01/12/2009 · 11:01 h by Peter M

Nuria, I love the main components of your tapas and I just hope the eggplant was charred on the grill for that unique smoky flavour it gets. OLE!

01/12/2009 · 22:56 h by Maria

Nuria your recipe looks amazing and the presentation of it is even better! How pretty that is.
I love your new banner–I always admired the previous one as well and I have always looked to your blog as inspiration … mine is still an infant and I don’t even know where to begin making changes to make it come alive. Can’t wait to see what else you have planned for Spanish Recipes!

01/13/2009 · 11:47 h by Bellini Valli

Thank you so much for your submission to the cookbook Nuria. We are so excited about this project and being able to raise awareness for all those less fortunate than ourselves. Gracias!!!

01/14/2009 · 0:00 h by Susan from Food Blogga

Val and Giz are lovely, just like you Nuria. And what a delicious entry. I am crazy about eggplant, so I’ll have to try it.

01/14/2009 · 3:47 h by Dragon

You’re a good soul for helping this cause. I’ve never tried eggplant mousse. I’m intrigued!

01/14/2009 · 17:58 h by Heather

What a beautiful dish, and a generous contribution to the BloggerAid cookbook!

We’re all doing a little early spring cleaning on our blogs, aren’t we? My work hasn’t even begun yet.

01/15/2009 · 9:10 h by Núria

Hola Peter! I think you’ll have buy the book to find out ;D

Hola Maria! YOur blog will grow and become even more beautiful… it’s just a question of feeding it ;D. Thanks for your kind words :D

Hola Valli! It’s a pleasure to collaborate in such a project. Let’s make it a Best seller!!!!!

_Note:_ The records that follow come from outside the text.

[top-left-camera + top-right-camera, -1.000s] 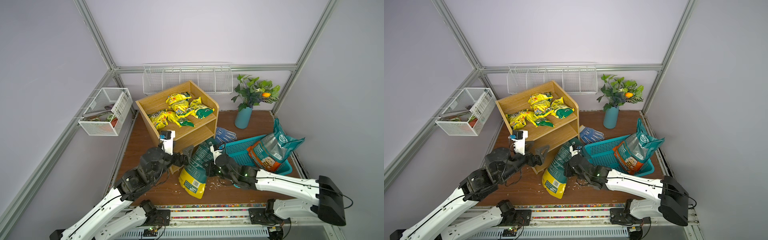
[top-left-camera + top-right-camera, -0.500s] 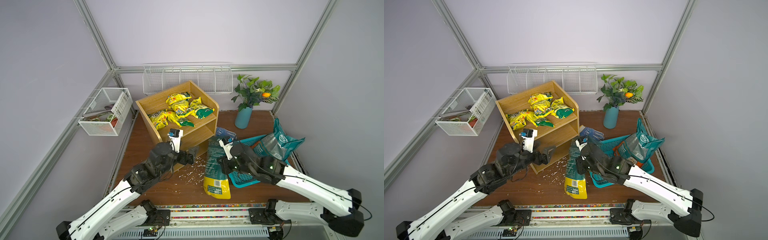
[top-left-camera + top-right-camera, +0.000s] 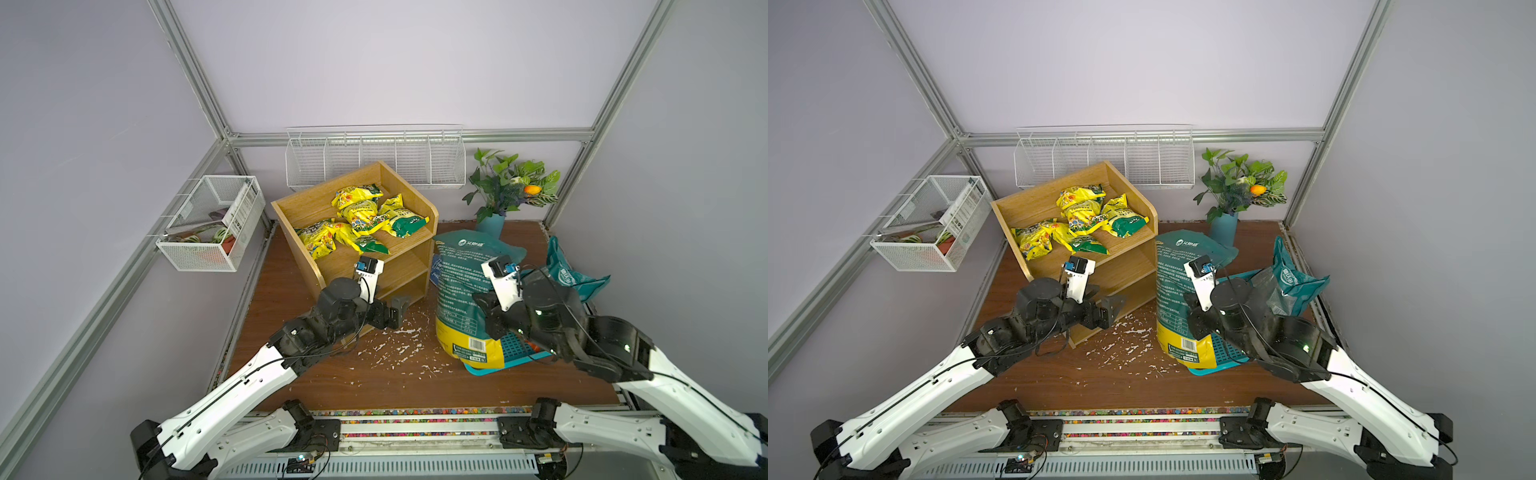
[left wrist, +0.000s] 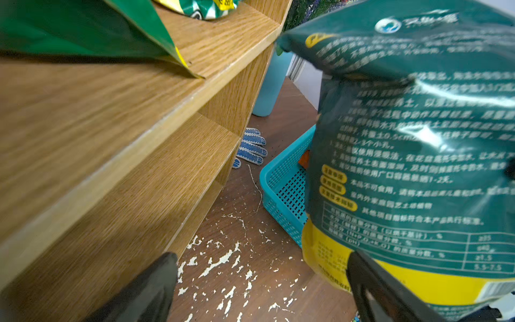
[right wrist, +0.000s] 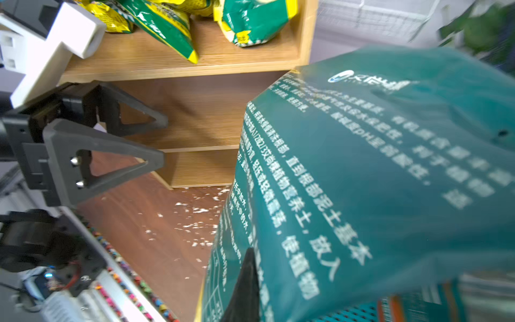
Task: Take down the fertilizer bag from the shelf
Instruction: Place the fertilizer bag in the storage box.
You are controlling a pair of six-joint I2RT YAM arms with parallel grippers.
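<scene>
Brown tabletop (image 3: 374, 386) bears shelf (image 3: 316, 203), basket (image 3: 515, 347), vase (image 3: 490, 226), white flakes (image 3: 395, 349).

White arm links (image 3: 232, 390), black joints (image 3: 338, 299), thin black cables (image 3: 245, 377); grey triangular tool fingers (image 5: 55, 139) with two silver screws (image 5: 73, 161)

- One wooden shelf (image 3: 401, 266) is counted, with three tiers.
- Two large teal bags are seen: the fertilizer bag (image 3: 461, 291) and a second bag (image 3: 569, 278).
- At least five small yellow-and-green packets (image 3: 361, 216) are made out, overlapping.
- One teal basket (image 3: 515, 353), one dotted glove (image 4: 252, 147) and one vase (image 3: 490, 226) of foliage are counted.
- One wire rack (image 3: 374, 158) and one mesh basket (image 3: 208, 249) are counted.
</scene>
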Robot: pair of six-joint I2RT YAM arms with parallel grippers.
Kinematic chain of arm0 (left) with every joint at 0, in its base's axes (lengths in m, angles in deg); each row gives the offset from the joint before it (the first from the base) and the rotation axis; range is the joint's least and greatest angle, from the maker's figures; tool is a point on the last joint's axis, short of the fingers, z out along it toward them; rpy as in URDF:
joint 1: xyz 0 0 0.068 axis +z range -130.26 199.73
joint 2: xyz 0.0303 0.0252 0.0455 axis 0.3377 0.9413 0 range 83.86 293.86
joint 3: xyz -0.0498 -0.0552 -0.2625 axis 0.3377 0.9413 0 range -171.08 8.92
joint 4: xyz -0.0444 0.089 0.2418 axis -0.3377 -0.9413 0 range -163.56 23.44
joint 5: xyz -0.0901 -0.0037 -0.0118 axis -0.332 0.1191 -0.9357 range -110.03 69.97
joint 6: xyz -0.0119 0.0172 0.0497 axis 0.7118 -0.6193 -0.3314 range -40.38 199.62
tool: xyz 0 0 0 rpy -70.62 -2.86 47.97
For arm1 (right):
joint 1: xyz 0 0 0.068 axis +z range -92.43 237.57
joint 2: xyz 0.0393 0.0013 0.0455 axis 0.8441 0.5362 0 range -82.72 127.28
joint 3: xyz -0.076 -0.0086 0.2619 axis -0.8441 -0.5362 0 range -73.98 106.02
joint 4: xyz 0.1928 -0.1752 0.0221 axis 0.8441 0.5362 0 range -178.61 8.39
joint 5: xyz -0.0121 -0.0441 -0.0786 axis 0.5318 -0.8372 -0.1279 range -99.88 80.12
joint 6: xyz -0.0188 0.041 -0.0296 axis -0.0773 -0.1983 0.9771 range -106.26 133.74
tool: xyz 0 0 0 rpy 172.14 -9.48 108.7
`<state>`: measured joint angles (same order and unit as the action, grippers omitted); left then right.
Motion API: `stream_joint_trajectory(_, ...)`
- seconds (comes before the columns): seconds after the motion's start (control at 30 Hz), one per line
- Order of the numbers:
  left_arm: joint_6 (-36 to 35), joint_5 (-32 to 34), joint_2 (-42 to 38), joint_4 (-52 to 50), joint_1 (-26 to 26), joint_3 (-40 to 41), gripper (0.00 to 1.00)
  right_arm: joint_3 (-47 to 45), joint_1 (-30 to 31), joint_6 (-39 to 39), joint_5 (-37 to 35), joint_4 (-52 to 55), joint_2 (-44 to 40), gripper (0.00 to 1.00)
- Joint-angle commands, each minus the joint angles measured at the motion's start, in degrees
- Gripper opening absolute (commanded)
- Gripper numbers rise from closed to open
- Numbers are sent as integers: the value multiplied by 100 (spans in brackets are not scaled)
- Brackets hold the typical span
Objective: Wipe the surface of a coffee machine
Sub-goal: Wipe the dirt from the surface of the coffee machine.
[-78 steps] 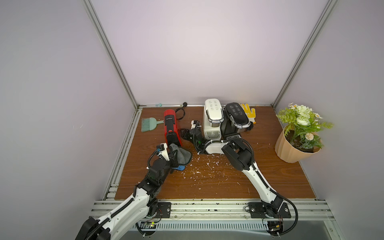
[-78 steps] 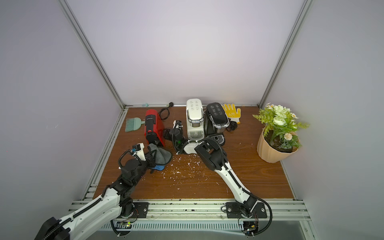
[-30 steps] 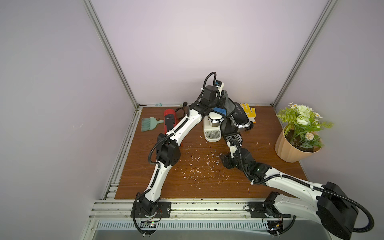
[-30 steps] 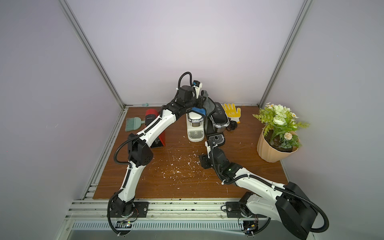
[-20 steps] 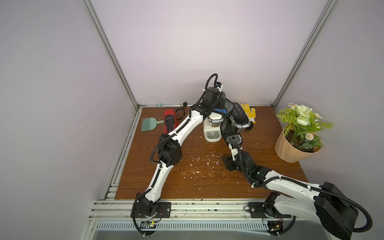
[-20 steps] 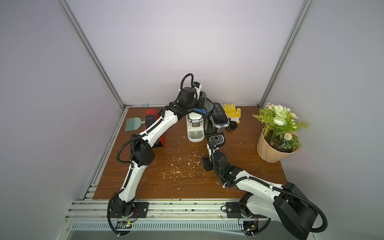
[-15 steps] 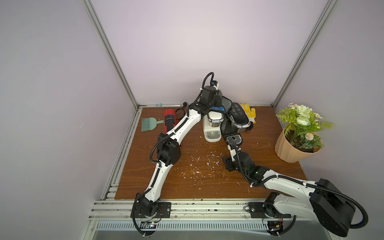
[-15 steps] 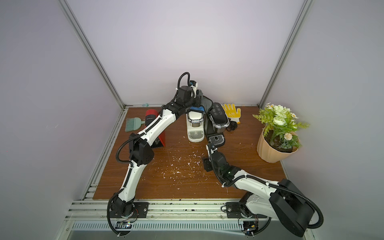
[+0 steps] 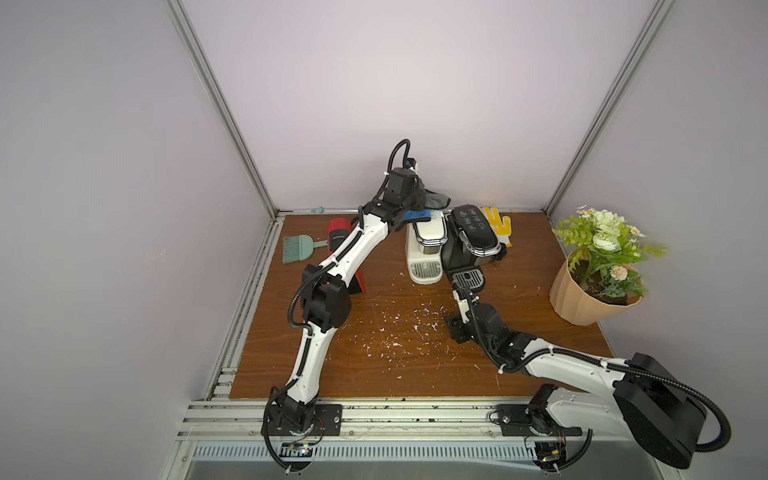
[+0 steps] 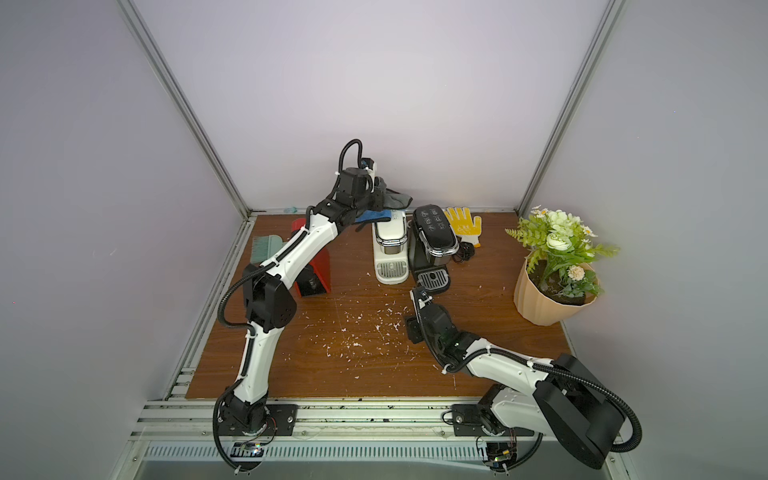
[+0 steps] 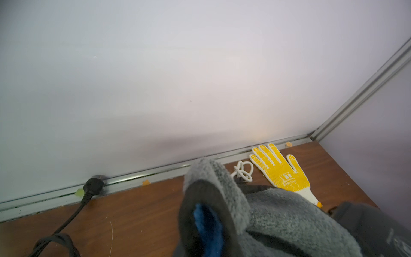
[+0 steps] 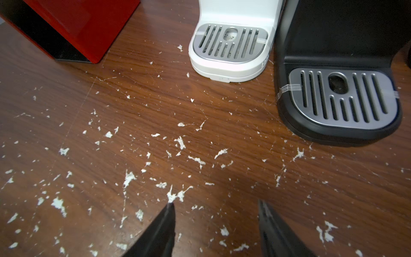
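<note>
Cloth (image 9: 436,200) between left fingers (image 9: 419,196), above white coffee machine (image 9: 424,257) rear top.

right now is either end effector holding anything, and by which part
Left end effector grips the grey-blue cloth at a bunched fold; right end effector is open and empty.

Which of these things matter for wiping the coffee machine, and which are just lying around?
In use: grey-and-blue cloth, white coffee machine beneath it.
Lying about: black coffee machine, red coffee machine, brush, yellow glove, potted plant.
</note>
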<state>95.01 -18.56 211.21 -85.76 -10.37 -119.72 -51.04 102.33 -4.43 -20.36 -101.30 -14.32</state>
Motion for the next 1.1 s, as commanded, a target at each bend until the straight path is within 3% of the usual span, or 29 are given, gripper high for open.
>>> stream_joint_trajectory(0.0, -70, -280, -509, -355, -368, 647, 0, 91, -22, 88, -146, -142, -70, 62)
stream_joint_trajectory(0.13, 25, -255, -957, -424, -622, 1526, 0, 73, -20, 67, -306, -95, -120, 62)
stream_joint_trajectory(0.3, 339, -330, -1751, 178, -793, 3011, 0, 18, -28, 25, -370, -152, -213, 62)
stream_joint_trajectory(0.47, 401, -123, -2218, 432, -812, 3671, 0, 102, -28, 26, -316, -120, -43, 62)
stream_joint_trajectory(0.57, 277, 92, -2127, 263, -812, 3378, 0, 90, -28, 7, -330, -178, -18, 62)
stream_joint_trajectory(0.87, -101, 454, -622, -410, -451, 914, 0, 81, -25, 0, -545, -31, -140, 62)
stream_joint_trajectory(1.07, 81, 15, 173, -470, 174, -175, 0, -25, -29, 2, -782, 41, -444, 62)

Hola Susan! It was a delicious recipe and know where you will find it?… yes, in the BloggerAid Cookbook!

Dragon, believe if I tell you that it is an easy recipe :D. Thanks for your kind words!

Hola Heather! My work doesn’t seem to finish!!!! There’s always something more to do!

01/15/2009 · 15:22 h by Antonio Tahhan

yay! regresó Núria :)
a mi me encanta todo que tiene berenjena!! que rico!!
welcome back!

02/06/2009 · 17:58 h by janetching

Hi Nuria, what a lovely entry! The pictures are gorgeous! I have missed this post earlier, look forward to learning to make it.

02/10/2009 · 23:33 h by Cakelaw

Love this recipe Nuria. Hsve only just organised myself to prepare my own entry.